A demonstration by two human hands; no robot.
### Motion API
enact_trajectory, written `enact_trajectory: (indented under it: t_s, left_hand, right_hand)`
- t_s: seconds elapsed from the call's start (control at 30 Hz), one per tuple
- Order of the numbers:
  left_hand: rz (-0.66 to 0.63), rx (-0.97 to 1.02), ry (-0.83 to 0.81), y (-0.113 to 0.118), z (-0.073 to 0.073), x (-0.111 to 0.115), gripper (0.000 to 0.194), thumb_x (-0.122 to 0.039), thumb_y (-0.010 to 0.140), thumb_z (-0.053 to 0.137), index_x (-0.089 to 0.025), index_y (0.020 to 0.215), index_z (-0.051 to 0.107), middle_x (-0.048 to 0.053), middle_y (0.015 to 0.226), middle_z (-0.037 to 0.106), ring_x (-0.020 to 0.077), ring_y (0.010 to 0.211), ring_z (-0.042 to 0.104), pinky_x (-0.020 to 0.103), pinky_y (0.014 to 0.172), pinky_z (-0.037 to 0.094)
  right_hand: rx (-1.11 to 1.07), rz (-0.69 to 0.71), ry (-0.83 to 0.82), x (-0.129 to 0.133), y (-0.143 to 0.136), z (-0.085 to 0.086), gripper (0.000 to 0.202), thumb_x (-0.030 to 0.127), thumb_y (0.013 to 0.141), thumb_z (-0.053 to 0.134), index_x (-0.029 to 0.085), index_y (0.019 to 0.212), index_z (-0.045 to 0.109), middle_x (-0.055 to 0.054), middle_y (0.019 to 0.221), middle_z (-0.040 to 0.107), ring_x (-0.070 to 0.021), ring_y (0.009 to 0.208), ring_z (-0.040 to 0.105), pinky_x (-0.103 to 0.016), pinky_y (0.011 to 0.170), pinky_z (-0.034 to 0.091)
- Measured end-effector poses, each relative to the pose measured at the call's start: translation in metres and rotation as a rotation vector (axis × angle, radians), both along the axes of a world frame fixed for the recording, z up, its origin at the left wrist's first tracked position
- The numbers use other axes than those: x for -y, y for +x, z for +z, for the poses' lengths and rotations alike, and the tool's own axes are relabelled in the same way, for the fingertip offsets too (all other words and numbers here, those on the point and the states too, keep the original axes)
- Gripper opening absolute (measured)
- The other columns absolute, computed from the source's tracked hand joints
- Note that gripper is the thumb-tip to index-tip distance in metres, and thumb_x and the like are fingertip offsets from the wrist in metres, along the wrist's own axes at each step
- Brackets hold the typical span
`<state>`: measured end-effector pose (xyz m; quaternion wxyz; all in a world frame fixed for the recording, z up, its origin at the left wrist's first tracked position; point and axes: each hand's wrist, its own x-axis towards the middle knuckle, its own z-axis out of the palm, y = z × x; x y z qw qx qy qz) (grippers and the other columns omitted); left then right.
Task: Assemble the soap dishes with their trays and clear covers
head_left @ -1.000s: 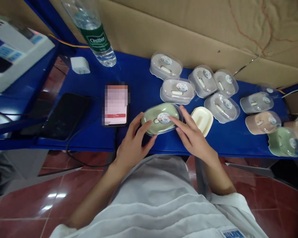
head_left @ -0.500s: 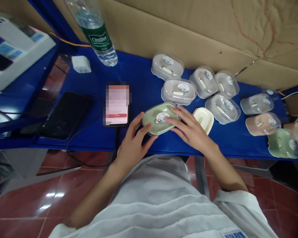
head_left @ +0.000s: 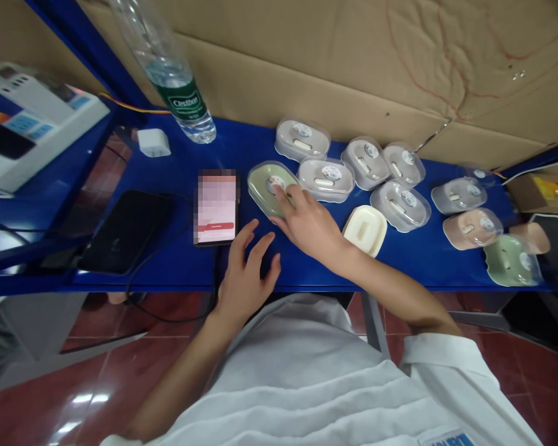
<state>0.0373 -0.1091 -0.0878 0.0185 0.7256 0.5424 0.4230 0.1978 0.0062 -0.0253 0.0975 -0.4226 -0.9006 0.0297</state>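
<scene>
My right hand (head_left: 307, 220) grips the near right end of a green soap box (head_left: 261, 186) with a clear lid and a round sticker. The box lies tilted at the back of the blue table (head_left: 302, 269), just left of a grey lidded soap box (head_left: 323, 186). My left hand (head_left: 247, 269) is empty, its fingers apart and slightly curled, near the table's front edge and below the green box. A cream oval dish (head_left: 367, 230) with a raised middle rests right of my right hand. My fingers hide part of the green box.
Several grey soap boxes (head_left: 397, 204) stand at the back, with a pink one (head_left: 469, 228) and another green one (head_left: 509, 260) farther right. On the left are a lit phone (head_left: 217, 210), a dark phone (head_left: 121, 232), a white charger (head_left: 153, 142) and a water bottle (head_left: 183, 102).
The green soap box has moved back and to the left in my right hand and turned. My left hand has let go of it and drawn back toward the table's front edge.
</scene>
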Motion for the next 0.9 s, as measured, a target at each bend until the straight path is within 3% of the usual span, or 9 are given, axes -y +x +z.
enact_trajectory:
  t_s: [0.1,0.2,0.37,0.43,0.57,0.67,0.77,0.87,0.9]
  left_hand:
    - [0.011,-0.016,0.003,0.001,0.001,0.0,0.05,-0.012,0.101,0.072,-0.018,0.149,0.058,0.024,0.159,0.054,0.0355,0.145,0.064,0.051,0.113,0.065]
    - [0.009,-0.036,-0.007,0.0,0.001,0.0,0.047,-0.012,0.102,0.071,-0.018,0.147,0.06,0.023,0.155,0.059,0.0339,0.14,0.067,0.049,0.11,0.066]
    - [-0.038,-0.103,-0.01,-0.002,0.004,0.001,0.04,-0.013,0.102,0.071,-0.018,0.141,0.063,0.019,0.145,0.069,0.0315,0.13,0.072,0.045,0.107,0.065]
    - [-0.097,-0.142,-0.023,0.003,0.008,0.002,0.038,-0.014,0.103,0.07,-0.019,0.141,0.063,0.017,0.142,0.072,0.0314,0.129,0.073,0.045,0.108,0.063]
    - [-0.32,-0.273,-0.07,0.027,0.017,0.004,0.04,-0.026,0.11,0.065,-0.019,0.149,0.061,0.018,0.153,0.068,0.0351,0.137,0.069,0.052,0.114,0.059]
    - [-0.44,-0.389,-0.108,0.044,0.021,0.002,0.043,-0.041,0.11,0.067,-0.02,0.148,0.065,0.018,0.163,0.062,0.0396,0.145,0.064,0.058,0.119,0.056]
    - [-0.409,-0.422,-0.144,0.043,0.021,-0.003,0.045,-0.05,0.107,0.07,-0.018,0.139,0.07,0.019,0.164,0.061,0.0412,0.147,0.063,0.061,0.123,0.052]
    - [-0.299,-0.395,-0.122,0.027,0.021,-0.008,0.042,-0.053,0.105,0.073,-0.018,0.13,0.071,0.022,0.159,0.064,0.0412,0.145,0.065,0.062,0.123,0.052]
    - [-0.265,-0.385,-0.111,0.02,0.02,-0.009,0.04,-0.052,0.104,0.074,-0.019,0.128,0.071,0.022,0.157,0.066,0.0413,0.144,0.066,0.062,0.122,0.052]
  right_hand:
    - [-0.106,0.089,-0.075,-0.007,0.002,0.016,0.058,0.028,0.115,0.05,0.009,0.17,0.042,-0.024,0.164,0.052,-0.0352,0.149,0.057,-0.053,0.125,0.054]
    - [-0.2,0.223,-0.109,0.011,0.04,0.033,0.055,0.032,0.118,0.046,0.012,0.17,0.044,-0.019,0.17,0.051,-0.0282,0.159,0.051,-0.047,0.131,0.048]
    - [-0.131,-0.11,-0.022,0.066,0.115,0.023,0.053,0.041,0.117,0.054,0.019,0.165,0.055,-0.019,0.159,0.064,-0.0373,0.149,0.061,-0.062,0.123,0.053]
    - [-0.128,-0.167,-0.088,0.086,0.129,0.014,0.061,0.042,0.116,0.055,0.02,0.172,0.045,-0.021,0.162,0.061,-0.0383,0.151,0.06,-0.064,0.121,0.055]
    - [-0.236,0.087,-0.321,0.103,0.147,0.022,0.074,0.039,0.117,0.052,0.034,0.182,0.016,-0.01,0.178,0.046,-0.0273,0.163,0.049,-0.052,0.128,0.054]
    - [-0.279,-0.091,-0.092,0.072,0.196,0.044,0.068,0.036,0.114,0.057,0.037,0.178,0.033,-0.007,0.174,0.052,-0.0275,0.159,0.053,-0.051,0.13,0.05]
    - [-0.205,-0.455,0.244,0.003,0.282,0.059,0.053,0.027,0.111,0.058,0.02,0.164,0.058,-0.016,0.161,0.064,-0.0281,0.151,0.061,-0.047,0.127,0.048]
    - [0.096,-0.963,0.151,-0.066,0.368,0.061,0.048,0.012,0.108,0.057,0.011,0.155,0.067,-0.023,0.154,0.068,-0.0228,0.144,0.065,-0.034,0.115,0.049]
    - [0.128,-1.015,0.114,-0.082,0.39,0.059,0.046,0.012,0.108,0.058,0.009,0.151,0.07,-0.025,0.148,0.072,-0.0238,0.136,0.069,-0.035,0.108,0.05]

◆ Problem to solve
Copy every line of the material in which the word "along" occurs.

◆ Response to the exercise
- Measured end-effector poses, each relative to the pose measured at the call's start: translation in metres and rotation as a rotation vector (axis × angle, radians), both along the axes of a world frame fixed for the recording, z up, its origin at the left wrist's first tracked position
- Note that gripper is the thumb-tip to index-tip distance in metres, and thumb_x and the like are fingertip offsets from the wrist in metres, along the wrist's own axes at each step

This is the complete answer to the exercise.